Vos catéchistes jouent un rôle d'une importance particulière. Ils ont embrassé avec un grand courage le désir ardent de saint Paul: transmettre "en premier lieu ce que j'avais moi-même reçu" (1Co 15,3). L'enseignement de la foi ne peut se réduire à une simple transmission de "choses" ou de paroles, ou même à un ensemble de vérités abstraites. La Tradition de l'Eglise est vivante! C'est l'actualisation permanente de la présence active du Seigneur Jésus au sein de son peuple, réalisée par l'Esprit Saint, et exprimée dans l'Eglise à chaque génération. Dans ce sens, elle est comme le fleuve vivant qui nous relie aux origines toujours présentes et qui nous conduit aux portes de l'éternité (cf. Audience générale du 26 avril 2006). A travers vous, je reconnais le service des catéchistes dans vos diocèses et je les encourage dans leur devoir et privilège de faire connaître aux autres le "oui" extraordinaire de Dieu à l'humanité (cf. 2Co 1,20). De plus, j'appelle directement et en particulier les jeunes adultes de votre diocèse à relever le défi gratifiant du service à la catéchèse et à partager la satisfaction de transmettre la foi. Leur exemple de témoignage chrétien à leurs cadets renforcera leur propre foi, tout en apportant aux autres le bonheur qui découle du sentiment d'utilité et de signification dans la vie que révèle le Seigneur.

4. Dans votre plan de renouveau pastoral, vous êtes affrontés à la tâche délicate de la réorganisation des paroisses et même des diocèses. Cela ne peut jamais être réalisé de manière appropriée par les simples modèles sociaux de restructuration. Sans le Christ, nous ne pouvons rien faire (cf. Jn 15,5). La prière nous enracine dans la vérité, nous rappelant sans cesse la primauté du Christ et, en union avec lui, le primat de la vie intérieure et de la sainteté. Les paroisses sont donc, à juste titre, considérées avant tout comme des maisons et des écoles de communion. Par conséquent, la réorganisation des paroisses est essentiellement un exercice de renouveau spirituel. Cela exige une promotion pastorale de la sainteté, afin que les fidèles demeurent attentifs à la volonté de Dieu, dont nous partageons la vie véritable, devenant participants de la nature divine (cf. Dei Verbum DV 2). Une telle sainteté, ou une telle communion intime par le Christ et dans l'Esprit, est affermie entre autres par une pédagogie authentique de la prière, par une introduction à la vie des Saints et aux multiples formes de spiritualité qui embellissent et stimulent la vie de l'Eglise, par une participation régulière au Sacrement de la Réconciliation, et par une catéchèse convaincante sur le dimanche comme "le jour de la foi", "le jour auquel on ne peut renoncer", "le jour de l'espérance chrétienne" (cf. Dies Domini, nn. 29-30; 38).

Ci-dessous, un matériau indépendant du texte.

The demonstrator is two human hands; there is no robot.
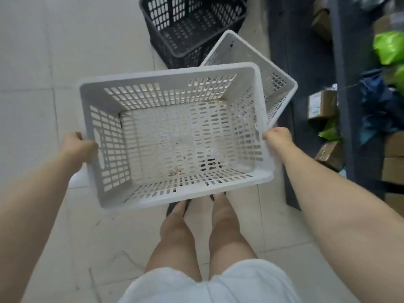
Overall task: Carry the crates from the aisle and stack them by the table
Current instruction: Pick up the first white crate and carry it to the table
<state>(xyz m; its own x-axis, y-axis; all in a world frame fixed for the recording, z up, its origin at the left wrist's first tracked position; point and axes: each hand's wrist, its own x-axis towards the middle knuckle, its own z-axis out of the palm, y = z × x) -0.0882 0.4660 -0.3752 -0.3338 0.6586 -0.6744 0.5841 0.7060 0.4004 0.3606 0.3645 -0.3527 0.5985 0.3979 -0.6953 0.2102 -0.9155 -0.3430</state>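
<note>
Looking down through the head camera, we are holding a white crate level above the tiled floor, its open top facing us and its perforated base showing a few scraps of dirt. Our left hand is clamped on the crate's left short wall beside the handle slot, and our right hand is gripping the right rim, its fingers hidden under the edge. Our hands are well apart, one at each end of the crate.

Beyond the white crate, a second white crate is sitting tilted on the floor, its near corner hidden behind the held crate's far right corner. Further beyond, a black crate is standing upright, touching or just beside the tilted one; we cannot tell which.

Right of the white crate, a dark shelving unit is lining the way, holding cardboard boxes and green bags. Below the white crate, our bare legs and white shorts are showing, with the feet partly hidden under the crate's near edge.
</note>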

J'ai la certitude qu'une redécouverte de Jésus Christ, Verbe fait chair, notre Sauveur, conduira à une redécouverte de l'identité personnelle, sociale et culturelle des fidèles. Loin de confondre la diversité et la complémentarité des charismes et des fonctions des ministres ordonnés et des fidèles laïcs, une identité catholique renforcée ravivera la passion pour l'évangélisation, qui est le propre de la vocation de tout croyant et de la nature de l'Eglise (cf. Instruction Le prêtre, pasteur et guide de la communauté paroissiale, nn. 23-24).

5. C'est dans l'appel universel à la sainteté (cf. 1Th 4,3) que se trouve la vocation particulière à laquelle Dieu appelle chaque personne. A cet égard, je vous encourage à demeurer vigilants dans votre devoir en vue de promouvoir une culture des vocations. Vos comptes-rendus attestent de l'admiration que vous avez pour vos prêtres qui oeuvrent avec une grande générosité à la mission de l'Eglise et au bien de ceux qu'ils servent. Je prie pour que leur chemin quotidien de conversion et d'amour généreux suscite chez les jeunes hommes le désir de répondre à l'appel de Dieu à l'humble ministère sacerdotal dans son Eglise.

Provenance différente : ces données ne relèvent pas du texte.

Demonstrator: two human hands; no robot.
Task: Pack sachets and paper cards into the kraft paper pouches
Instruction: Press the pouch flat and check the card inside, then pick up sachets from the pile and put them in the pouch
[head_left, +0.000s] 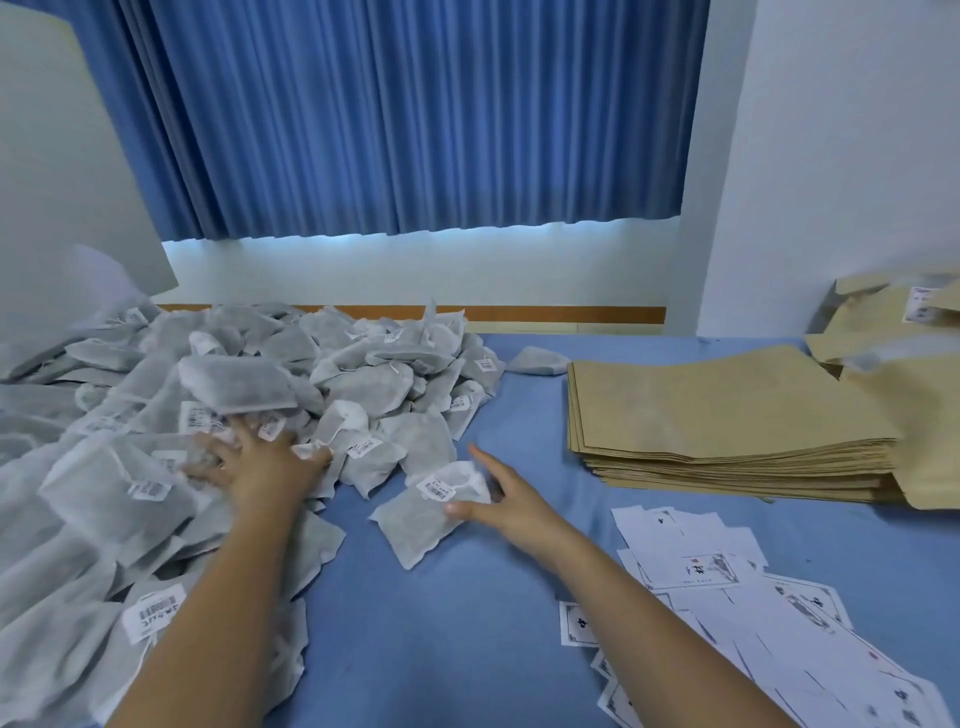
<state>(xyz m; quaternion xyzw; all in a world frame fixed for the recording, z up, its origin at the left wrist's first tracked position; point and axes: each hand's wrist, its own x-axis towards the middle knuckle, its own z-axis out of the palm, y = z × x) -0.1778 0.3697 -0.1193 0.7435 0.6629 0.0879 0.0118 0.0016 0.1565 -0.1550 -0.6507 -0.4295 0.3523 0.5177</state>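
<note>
The blue-covered table (467, 649) carries one heap of grey sachets (363, 384) on its left half; the sachets overlap and are too many to count. The left hand (260, 470) rests palm down on the near edge of this heap, all five fingers spread and straight, gripping nothing. One single sachet (415, 525) lies apart from the heap, near the table centre. The right hand (511, 501) is open beside it, fingers extended, thumb touching its right edge. A second lone sachet (537, 360) lies at the far side, between the heap and one flat stack of kraft pouches (727, 405). Loose paper cards (727, 592), more than ten, overlap at the near right. Further pouches (878, 322) lie at the far right, blurred; possibly three or four.
</note>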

De plus, vous avez à juste titre souligné la contribution précieuse des religieux et des religieuses à la mission de l'Eglise. Cette profonde estime pour la vie consacrée est à juste titre accompagnée par votre préoccupation pour le déclin des vocations religieuses dans votre pays. Une clarté renouvelée est nécessaire pour articuler la contribution particulière des religieux à la vie de l'Eglise: une mission pour rendre l'amour du Christ présent au sein de l'humanité (cf. Instruction Repartir du Christ: un engagement renouvelé de la vie consacrée au troisième millénaire, n. 5). Une telle clarté donnera lieu à un nouveau kairos, et les religieux réaffirmeront avec confiance leur appel et, sous la direction de l'Esprit Saint, proposeront à nouveau aux jeunes l'idéal de la consécration et de la mission. J'assure à nouveau les prêtres religieux, les religieux et les religieuses du témoignage vital qu'ils offrent en se plaçant sans réserve entre les mains du Christ et de l'Eglise, représentant une annonce forte et claire de la présence de Dieu dans un langage compréhensible à nos contemporains (cf. Homélie pour la Journée mondiale de la Vie consacrée, 2 février 2006, n. 6).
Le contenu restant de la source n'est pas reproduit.